Après le galop d’entraînement face au Guatemala, ponctué par un score historique de (7-0), place maintenant à un match d’une autre envergure : l’Uruguay. Un sacré adversaire qui a déjà livré bataille à l’Angleterre de Thomas Tuchel dans son prestigieux antre de Wembley, à Londres
Les hommes de Marcello Bielsa ont laissé une forte impression, notamment en fin de match, lorsqu’ils ont mis une pression terrible sur la défense anglaise avant d’obtenir un penalty qui a permis à la star du Real Madrid, Federico Valverde, d’arracher une égalisation méritée au vu du contenu de la partie.
Une rencontre disputée dans un stade bien plein et ambiancé, et surtout dans un engagement qui aurait fait dire à plusieurs observateurs qu’il s’agissait vraiment d’un ‘’match de Coupe du monde’’, tellement le rythme était frénétique.
C’est ce qui a, d’ailleurs, manqué à l’opposition des Verts vendredi au stade Luigi-Ferraris de Gênes, où beaucoup continuent à s’interroger : est-ce que vraiment l’adversaire était très faible ou est-ce les Algériens qui étaient trop forts ? Si Vladimir Petkovic, le sélectionneur de l’Algérie, a déjà tranché la question, estimant que son équipe était largement au-dessus, avis qu’on ne peut lui contester, ce qu’a montré cette sélection guatémaltèque sur le terrain a poussé au scepticisme.
Trop modeste comme adversaire pour permettre au staff technique algérien de tirer de sérieuses dividendes, si ce n’est un bon capital pour le moral des troupes, le plaisir de voir quelques nouvelles têtes se démener pour grappiller de précieux points et une cascade de buts devant des… plots, pour reprendre la phrase d’un commentateur !
À côté de ce match, on a vu des affiches sous un véritable parfum de Mondial. Hormis les matchs de barrages, dont l’enjeu était clair dès le départ, les autres rencontres ont certainement permis aux sélections d’enclencher le ‘’mode Coupe du monde’’. En plus d’Angleterre – Uruguay, qui nous intéresse en particulier car les doubles champions du monde (1930-1950) sont les prochains adversaires des Fennecs, mardi en amical, des Brésil – France (1-2), Suisse – Allemagne (3-4), Pays-Bas – Norvège (2-1), Espagne – Serbie (3-0), Autriche – Ghana (5-1) ou bien Jordanie – Costa Rica (2-2), pour ne citer que ces rencontres, ont fort probablement mis les machines de toutes ces équipes en marche, avec cette adrénaline qui est montée d’un cran.

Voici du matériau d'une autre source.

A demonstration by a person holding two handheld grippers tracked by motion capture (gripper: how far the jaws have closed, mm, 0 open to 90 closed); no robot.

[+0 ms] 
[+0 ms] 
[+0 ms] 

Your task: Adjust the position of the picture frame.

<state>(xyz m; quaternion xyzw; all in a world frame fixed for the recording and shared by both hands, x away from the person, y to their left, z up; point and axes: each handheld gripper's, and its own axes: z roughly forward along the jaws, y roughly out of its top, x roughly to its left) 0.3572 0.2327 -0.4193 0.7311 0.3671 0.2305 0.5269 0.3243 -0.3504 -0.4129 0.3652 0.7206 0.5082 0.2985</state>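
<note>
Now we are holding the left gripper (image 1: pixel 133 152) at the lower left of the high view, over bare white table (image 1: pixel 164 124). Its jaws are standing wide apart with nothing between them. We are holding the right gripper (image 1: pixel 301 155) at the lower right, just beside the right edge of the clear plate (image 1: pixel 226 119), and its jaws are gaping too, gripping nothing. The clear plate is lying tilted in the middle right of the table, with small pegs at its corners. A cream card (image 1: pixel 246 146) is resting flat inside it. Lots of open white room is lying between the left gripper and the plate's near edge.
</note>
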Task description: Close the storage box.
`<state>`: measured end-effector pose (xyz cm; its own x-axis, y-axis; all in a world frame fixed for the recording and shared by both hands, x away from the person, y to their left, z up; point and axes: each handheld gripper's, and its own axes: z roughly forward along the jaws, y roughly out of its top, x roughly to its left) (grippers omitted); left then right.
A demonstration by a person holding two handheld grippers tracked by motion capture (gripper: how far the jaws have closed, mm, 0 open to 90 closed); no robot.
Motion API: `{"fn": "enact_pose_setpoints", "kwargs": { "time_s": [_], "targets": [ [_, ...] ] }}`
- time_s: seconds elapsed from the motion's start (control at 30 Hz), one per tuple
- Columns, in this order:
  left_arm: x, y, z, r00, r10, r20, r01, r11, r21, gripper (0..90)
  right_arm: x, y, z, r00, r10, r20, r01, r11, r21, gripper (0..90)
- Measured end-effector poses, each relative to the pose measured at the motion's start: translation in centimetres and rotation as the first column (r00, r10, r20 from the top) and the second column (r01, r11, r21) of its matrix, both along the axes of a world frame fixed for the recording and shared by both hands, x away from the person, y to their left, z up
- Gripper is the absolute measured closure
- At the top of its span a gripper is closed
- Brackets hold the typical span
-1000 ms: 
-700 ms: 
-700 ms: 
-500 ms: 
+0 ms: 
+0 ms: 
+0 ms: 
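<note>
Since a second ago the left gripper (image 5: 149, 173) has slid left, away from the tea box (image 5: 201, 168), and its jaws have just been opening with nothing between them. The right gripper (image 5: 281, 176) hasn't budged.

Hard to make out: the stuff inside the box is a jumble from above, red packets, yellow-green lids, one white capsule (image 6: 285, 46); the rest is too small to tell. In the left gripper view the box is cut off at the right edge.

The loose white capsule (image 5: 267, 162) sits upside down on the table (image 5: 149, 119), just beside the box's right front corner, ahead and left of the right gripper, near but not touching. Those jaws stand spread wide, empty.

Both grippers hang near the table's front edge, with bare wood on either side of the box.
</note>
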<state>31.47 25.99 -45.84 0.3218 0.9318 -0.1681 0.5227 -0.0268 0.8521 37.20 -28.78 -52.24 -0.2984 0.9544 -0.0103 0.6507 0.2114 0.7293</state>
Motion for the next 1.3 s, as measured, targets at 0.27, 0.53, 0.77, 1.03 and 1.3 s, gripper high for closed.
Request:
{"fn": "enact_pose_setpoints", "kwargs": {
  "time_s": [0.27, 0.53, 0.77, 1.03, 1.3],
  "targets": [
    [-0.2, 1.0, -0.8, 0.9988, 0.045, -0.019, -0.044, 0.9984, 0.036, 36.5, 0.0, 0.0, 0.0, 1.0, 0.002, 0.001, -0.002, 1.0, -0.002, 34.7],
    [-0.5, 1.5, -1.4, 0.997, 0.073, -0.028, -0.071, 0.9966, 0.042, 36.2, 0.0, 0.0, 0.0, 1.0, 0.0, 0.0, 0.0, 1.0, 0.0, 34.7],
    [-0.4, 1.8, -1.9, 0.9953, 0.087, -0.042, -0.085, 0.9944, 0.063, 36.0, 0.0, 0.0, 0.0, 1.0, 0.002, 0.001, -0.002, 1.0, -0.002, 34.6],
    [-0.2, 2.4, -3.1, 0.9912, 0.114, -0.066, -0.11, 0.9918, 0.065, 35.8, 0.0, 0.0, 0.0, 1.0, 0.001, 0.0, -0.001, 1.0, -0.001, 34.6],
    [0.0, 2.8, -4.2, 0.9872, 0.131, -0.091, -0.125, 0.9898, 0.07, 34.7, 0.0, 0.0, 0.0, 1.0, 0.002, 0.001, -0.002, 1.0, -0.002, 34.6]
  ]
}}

Mardi, au Juventus Stadium de Turin, les données vont complètement changer, car en face du 16e au classement de la FIFA, le rendement des coéquipiers de Riyad Mahrez sera passé au vrai scanner. Un test d’une autre dimension, tout comme celui des Pays-Bas en juin, pour savoir où en est vraiment la sélection avant la grand-messe du football planétaire.